Retail electricity prices for industrial users across the Climatescope nations averaged $147.90 per megawatt-hour (MWh) in 2013, while 23 had industrial power prices above $142 per MWh and 32 had prices above $82 per MWh. BNEF’s global levelized cost of electricity (LCOE) survey pegs the cost of adding new onshore wind at $82 per MWh and new solar photovoltaics at $142 per MWh, hinting at a market opportunity for wind and solar to leapfrog fossil fuels.
One cautionary note on renewables’ potential in retail electricity markets: Grid power prices also include the costs of transmission, delivery, and utility sales, so the BNEF LCOE for wind and solar isn’t a straight one-to-one comparative tool. For example, these additional costs can make up anywhere from 30-60% of retail power costs in America.
However, this opportunity is clearer for distributed generation. BNEF tallies residential power prices across the Climatescope nations at 14.7 cents per kilowatt-hour (KWh) in 2013, with prices above 15 cents per KWh in 20 countries and above 22 cents per KWh in 16 countries, while the installed LCOE for solar PV was at 15 cents per KWh worldwide. The cost-savings potential is more accurate here, as consumers can cut power bills and augment reliability directly with rooftop solar, instead of adding to the LCOE through grid and utility charges.
The equation is more favorable when external costs like air pollution or grid reliability come into play. Diesel generators or kerosene are generally the first option during blackouts or for off-grid communities, meaning consumers have to continually purchase fuel on a volatile market while creating localized particulate emissions concerns.

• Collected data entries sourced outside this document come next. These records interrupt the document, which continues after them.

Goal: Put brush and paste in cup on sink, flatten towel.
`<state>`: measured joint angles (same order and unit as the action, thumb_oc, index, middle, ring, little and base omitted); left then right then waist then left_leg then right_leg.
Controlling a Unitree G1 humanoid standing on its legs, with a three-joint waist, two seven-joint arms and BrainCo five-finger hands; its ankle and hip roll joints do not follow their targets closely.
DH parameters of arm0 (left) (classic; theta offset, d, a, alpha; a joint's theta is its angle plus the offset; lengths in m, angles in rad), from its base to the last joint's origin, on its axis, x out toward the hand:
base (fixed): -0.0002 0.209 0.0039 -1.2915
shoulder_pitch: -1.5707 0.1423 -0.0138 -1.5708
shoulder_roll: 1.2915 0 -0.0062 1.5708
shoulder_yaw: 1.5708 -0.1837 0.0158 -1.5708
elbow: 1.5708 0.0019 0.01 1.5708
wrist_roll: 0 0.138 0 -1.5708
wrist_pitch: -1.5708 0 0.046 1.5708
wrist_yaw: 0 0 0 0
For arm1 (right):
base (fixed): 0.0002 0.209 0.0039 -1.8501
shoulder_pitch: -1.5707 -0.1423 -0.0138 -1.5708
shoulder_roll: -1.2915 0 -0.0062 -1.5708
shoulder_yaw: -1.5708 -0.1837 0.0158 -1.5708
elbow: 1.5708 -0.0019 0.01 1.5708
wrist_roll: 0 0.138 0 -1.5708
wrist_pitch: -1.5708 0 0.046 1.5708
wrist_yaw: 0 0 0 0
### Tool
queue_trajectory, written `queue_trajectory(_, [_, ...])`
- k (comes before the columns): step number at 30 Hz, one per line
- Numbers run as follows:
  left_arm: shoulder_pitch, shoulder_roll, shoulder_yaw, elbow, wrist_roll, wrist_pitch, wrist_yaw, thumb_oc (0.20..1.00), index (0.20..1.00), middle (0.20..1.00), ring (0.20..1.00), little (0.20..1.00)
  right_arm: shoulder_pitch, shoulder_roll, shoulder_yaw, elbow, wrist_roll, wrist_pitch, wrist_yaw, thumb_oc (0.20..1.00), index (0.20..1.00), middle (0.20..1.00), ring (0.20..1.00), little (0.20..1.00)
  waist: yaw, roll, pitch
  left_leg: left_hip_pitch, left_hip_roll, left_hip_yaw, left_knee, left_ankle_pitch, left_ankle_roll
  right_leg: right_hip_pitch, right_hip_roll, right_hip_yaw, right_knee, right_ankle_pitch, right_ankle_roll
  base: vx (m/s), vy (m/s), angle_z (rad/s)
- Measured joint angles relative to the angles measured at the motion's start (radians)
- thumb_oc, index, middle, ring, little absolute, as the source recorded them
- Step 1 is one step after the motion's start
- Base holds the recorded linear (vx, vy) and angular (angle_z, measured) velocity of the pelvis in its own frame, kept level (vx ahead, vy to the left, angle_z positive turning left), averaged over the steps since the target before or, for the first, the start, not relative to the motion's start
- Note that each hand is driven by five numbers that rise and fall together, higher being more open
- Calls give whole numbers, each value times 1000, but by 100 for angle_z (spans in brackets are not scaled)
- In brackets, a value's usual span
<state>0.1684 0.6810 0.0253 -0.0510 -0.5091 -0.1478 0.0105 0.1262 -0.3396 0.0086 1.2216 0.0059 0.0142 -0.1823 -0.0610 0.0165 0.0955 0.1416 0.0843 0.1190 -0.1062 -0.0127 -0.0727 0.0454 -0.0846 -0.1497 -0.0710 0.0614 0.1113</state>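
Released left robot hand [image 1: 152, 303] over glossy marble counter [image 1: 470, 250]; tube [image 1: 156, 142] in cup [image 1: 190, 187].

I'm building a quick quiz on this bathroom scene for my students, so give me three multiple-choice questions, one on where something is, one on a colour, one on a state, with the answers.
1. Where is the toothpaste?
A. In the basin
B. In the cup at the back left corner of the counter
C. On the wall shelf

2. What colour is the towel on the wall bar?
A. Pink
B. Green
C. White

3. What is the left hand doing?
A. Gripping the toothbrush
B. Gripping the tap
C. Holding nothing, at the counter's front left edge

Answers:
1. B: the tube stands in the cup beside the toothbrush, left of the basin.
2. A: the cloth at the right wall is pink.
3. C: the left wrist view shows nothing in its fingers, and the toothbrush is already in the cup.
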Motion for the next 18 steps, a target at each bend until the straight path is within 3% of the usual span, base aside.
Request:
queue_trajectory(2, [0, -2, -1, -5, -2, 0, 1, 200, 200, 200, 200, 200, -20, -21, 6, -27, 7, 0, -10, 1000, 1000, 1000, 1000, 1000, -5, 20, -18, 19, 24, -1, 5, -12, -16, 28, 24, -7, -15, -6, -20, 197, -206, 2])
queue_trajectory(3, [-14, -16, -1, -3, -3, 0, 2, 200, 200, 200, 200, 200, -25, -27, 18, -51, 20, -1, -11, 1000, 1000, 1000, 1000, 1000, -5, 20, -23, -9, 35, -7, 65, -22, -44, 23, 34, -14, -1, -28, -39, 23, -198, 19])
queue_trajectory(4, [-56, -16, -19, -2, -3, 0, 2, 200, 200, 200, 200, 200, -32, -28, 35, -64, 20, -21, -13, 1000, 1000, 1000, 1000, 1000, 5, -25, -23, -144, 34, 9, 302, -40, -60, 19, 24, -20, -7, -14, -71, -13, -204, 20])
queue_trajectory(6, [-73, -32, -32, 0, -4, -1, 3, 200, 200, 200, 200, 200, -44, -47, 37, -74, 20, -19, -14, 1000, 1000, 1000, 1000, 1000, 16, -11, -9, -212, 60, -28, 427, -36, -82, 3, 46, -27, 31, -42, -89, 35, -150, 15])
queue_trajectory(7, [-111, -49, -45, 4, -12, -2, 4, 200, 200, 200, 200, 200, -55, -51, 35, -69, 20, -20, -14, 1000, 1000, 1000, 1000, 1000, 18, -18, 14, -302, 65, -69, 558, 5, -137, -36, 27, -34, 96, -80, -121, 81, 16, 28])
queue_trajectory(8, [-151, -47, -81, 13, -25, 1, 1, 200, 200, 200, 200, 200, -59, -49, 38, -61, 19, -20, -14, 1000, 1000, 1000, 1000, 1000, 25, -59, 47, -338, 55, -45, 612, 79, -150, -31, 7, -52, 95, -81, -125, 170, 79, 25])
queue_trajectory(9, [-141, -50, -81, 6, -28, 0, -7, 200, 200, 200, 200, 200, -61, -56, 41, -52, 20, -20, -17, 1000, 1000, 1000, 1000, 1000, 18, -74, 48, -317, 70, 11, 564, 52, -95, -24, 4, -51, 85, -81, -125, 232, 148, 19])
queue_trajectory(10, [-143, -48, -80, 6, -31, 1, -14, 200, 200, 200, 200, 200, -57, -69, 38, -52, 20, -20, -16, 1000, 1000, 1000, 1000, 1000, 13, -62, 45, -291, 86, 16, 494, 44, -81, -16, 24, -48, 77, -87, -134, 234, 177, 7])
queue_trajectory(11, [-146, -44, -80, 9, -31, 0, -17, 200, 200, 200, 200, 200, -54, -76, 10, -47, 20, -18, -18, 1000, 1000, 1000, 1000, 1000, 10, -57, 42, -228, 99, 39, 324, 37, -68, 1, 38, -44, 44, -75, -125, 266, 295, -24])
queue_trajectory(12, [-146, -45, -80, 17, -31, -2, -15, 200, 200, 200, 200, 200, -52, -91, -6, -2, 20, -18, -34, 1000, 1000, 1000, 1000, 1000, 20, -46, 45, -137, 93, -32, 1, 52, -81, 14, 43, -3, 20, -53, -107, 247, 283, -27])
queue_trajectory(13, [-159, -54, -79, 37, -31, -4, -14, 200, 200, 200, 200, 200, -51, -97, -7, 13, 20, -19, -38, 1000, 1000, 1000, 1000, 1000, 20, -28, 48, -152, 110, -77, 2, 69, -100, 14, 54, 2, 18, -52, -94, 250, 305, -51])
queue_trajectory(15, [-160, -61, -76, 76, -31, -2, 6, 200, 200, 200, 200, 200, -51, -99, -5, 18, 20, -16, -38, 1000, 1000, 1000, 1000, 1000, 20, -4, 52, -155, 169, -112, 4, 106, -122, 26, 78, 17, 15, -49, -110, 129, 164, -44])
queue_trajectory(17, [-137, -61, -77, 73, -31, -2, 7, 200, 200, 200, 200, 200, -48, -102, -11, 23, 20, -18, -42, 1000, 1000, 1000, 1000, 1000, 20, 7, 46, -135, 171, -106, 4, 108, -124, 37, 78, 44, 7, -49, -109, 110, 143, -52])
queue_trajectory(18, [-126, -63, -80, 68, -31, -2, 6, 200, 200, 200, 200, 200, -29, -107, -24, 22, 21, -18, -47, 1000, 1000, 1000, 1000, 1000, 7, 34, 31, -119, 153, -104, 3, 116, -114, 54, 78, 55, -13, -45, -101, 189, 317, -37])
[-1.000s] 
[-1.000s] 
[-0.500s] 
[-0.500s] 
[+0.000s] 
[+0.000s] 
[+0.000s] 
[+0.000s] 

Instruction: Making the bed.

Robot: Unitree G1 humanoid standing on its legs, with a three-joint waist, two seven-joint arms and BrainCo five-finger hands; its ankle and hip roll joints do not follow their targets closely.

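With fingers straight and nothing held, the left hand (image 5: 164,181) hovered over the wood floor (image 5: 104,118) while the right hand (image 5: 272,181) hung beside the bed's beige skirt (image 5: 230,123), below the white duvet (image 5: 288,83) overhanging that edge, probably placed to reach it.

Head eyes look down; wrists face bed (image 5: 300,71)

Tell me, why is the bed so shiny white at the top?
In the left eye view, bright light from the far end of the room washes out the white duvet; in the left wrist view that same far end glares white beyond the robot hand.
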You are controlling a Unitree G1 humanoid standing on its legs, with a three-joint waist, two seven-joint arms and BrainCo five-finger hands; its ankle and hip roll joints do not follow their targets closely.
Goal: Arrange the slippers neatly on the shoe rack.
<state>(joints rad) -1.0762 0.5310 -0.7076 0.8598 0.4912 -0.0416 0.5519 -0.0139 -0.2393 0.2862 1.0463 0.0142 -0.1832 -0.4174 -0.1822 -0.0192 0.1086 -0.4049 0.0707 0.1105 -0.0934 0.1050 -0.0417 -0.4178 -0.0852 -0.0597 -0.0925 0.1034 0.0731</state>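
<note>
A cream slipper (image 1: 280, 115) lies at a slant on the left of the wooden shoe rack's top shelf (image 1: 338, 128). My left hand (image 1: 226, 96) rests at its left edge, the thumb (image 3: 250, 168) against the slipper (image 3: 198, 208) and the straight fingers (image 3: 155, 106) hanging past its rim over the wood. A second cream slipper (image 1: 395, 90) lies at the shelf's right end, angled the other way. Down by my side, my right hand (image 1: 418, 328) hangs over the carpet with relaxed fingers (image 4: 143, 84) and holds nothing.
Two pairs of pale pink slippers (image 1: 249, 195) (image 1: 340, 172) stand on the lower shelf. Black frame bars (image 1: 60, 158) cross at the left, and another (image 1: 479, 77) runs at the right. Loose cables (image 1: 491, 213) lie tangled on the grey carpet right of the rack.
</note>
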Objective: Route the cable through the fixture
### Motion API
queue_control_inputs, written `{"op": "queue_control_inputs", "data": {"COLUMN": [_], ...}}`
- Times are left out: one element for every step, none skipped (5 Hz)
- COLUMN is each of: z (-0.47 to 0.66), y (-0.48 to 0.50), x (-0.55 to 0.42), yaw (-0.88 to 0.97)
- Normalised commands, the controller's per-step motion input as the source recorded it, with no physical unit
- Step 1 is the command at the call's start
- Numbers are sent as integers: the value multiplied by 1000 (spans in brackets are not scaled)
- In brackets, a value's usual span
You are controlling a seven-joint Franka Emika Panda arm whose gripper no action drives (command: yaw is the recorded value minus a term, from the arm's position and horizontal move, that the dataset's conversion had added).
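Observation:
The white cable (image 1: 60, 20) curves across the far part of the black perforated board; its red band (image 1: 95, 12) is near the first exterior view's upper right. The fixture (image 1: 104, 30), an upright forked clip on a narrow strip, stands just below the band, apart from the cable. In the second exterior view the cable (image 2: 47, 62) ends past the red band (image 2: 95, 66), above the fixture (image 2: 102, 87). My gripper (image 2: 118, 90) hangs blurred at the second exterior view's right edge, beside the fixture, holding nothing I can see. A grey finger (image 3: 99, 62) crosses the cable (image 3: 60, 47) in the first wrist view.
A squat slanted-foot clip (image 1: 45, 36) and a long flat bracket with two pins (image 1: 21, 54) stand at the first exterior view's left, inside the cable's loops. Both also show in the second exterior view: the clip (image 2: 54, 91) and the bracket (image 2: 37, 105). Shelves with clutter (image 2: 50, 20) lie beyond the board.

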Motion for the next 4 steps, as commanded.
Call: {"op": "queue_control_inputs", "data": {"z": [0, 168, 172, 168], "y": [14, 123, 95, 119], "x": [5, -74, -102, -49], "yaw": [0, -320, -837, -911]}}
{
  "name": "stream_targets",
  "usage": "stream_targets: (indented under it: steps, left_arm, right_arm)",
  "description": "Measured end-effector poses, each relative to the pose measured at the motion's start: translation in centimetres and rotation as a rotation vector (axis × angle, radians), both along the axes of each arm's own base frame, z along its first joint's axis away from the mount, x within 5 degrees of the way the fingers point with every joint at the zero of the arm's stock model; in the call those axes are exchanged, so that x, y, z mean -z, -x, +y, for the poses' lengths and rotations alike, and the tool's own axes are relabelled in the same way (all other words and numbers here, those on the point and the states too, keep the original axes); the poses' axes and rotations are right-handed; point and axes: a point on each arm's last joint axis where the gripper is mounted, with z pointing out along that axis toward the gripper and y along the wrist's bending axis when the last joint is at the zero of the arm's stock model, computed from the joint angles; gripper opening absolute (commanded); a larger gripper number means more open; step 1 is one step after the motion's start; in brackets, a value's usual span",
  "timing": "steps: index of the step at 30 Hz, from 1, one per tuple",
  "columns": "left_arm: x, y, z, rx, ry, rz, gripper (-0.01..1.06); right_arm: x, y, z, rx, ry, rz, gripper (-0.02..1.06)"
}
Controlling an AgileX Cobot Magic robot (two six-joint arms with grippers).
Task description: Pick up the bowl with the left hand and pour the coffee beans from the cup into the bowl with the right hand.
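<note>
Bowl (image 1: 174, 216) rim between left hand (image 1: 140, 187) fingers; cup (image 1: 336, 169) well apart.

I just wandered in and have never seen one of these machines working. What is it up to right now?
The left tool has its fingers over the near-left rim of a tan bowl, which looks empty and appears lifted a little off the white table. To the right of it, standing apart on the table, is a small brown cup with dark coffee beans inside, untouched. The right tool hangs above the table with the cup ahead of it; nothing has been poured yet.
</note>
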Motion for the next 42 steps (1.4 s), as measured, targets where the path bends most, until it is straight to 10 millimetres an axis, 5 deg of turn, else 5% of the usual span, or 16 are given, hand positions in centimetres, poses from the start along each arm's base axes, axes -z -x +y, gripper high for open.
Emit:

Government Policy Takes Shape, But Still Room To Grow
Favorable market conditions may spark clean energy capacity additions, but supportive policies enable growth in the first place. BNEF found at least 359 policies in place dating back to 2006, with 306 added since 2008 and 210 since 2011, reflecting policymaker interest in diversifying energy supplies beyond fossil fuels.
“Frankly what they’re finding in many cases that they can do clean energy, they do make these investments, and they are putting policies in place to foster them,” said Zindler. “That’s a real change over the past several years.”
Climatescope sees the most improvement potential through clear and stable policy, especially in countries with the lowest rates of grid access. Many of these nations have market structures fundamentally difficult for small-scale capacity build-outs, especially when it comes to autonomy or regulatory clarity for developing off-grid generation capacity.
Even so, clean energy additions aren’t slowing down in the Climatescope nations. China alone is on track to install a record 6GW solar energy in 2014, meaning total capacity additions in the 55 nations may surpass total capacity additions across all OECD nations this year – beating them on volume, not just percentage.